What you are asked to do:
Within these entries, which lines include the string "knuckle"? Copy each one.

::: Supplied material

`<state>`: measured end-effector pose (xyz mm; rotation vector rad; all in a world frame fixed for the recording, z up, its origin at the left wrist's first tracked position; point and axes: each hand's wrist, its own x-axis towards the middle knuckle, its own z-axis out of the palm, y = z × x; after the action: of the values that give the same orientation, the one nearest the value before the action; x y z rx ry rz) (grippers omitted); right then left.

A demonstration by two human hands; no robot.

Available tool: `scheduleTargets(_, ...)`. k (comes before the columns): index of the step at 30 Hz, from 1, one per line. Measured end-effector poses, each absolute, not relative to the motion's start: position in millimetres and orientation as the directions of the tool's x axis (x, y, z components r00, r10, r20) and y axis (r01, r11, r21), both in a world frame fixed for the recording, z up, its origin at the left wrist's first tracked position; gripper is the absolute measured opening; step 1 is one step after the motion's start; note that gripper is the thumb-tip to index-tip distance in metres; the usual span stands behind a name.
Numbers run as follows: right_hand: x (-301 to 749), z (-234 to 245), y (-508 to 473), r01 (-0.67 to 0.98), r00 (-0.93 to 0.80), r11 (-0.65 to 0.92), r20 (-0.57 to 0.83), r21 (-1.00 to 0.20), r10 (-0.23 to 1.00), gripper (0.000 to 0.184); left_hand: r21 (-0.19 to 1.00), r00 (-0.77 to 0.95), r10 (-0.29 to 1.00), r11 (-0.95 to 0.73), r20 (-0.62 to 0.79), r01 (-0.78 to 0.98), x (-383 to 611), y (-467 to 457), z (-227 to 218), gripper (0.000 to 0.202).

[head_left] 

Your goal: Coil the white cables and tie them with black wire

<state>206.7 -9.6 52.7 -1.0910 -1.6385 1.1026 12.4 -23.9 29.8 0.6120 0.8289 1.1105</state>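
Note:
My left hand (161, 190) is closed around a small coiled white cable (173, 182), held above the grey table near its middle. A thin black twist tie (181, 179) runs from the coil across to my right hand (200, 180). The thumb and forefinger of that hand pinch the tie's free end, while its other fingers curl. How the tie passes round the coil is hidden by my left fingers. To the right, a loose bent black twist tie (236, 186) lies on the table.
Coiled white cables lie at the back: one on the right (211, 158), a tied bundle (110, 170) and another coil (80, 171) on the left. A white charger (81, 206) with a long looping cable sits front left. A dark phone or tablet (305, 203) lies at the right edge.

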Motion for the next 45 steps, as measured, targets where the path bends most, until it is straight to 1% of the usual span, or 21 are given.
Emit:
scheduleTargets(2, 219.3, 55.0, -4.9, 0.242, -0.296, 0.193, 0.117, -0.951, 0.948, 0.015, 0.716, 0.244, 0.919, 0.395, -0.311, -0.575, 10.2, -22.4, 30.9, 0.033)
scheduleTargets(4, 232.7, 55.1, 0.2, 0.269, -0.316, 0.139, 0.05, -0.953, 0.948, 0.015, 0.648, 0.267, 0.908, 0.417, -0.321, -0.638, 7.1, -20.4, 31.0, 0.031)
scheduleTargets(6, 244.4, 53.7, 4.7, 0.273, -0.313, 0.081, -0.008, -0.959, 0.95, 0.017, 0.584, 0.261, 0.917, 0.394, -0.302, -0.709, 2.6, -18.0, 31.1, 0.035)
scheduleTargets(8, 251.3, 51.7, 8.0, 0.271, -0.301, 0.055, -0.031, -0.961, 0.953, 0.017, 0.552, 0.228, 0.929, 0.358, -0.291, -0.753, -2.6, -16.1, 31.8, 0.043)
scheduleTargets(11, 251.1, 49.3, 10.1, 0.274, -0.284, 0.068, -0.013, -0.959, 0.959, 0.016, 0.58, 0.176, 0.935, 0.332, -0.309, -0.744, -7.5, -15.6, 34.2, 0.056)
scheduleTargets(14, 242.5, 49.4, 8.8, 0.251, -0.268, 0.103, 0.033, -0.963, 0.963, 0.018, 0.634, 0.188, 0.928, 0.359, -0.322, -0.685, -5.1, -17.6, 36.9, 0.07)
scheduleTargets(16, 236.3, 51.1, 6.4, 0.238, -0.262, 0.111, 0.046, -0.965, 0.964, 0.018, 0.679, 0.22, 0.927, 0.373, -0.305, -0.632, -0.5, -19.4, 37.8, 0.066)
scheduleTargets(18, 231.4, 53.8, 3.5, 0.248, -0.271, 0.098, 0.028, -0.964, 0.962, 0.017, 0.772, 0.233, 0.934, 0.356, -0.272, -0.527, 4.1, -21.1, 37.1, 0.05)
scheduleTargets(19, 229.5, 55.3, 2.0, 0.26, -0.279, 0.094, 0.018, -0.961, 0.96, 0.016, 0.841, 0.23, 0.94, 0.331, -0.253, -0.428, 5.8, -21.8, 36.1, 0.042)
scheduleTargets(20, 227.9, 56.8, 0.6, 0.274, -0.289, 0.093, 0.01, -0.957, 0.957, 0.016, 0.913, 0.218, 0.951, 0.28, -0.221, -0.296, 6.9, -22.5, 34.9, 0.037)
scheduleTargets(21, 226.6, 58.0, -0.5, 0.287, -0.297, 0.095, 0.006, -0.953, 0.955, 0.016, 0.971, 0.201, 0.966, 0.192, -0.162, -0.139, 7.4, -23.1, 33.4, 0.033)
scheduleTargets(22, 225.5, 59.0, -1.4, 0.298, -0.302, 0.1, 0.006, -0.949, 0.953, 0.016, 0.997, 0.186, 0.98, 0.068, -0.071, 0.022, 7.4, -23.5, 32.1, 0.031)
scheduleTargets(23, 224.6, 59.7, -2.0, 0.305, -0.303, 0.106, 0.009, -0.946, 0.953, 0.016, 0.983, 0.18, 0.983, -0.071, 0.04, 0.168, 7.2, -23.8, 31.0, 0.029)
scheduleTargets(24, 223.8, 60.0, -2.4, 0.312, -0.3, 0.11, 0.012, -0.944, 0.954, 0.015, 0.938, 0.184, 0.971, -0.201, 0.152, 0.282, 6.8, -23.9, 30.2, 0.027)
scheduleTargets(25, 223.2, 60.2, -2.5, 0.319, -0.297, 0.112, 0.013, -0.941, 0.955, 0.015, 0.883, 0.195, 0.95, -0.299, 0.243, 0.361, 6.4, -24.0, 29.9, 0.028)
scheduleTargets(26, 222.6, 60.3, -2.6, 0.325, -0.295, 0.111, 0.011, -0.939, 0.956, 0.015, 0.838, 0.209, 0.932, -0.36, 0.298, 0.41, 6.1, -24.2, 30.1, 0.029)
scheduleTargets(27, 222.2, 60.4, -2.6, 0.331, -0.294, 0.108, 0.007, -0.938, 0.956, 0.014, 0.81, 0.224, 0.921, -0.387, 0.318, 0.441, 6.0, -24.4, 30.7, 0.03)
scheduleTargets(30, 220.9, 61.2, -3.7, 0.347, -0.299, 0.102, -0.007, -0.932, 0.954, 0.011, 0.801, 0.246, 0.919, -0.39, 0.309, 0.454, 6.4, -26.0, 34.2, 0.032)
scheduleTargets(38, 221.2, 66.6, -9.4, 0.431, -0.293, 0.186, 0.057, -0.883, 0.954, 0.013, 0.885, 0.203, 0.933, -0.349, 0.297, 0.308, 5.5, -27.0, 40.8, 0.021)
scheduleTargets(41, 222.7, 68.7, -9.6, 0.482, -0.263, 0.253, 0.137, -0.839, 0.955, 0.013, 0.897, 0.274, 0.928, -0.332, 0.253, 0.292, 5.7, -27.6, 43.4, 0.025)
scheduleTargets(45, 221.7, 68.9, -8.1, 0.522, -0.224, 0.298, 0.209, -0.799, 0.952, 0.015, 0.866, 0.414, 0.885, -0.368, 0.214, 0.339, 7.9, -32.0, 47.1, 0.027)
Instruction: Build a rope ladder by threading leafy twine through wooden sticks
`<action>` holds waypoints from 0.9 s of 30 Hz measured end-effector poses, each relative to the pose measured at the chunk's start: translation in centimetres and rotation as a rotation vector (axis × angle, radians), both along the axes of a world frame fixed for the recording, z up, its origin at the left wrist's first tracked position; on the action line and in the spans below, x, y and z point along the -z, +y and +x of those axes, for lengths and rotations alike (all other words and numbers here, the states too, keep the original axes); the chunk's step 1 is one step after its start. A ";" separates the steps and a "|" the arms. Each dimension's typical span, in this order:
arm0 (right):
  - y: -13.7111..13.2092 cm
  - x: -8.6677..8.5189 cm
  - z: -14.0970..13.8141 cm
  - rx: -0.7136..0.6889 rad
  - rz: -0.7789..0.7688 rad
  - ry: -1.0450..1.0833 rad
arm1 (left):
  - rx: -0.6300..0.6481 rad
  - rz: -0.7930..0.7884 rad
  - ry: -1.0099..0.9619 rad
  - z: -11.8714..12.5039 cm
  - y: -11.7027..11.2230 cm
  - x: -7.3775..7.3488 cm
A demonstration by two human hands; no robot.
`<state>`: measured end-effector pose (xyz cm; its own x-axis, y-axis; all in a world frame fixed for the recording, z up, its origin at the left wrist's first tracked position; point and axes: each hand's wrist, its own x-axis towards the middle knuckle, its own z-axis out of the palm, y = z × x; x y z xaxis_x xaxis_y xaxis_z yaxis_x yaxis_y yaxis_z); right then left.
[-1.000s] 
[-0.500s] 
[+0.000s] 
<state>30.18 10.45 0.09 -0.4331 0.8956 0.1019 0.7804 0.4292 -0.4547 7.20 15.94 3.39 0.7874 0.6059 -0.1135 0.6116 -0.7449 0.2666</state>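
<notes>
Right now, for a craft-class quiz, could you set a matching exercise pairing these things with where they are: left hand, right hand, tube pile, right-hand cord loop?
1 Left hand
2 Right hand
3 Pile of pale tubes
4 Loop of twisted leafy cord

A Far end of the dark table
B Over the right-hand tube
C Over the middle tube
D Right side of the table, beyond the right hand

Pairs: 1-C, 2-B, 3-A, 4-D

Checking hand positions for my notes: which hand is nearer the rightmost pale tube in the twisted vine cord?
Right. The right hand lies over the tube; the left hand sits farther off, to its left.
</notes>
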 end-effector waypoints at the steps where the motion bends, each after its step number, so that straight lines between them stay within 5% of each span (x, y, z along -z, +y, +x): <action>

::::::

Exercise result:
`<state>`: measured end-effector pose (xyz mm; rotation vector rad; all in a world frame fixed for the recording, z up, its origin at the left wrist's first tracked position; point and axes: each hand's wrist, its own x-axis towards the middle knuckle, its own z-axis out of the palm, y = z × x; after the action: of the values that give the same orientation, the one nearest the value before the action; x y z rx ry rz) (grippers omitted); right then left.
`<state>`: measured end-effector pose (xyz cm; its own x-axis, y-axis; all in a world frame fixed for the recording, z up, its origin at the left wrist's first tracked position; point and axes: each hand's wrist, its own x-axis towards the middle knuckle, its own z-axis out of the palm, y = z × x; x y z xaxis_x xaxis_y xaxis_z yaxis_x yaxis_y yaxis_z); right then left.

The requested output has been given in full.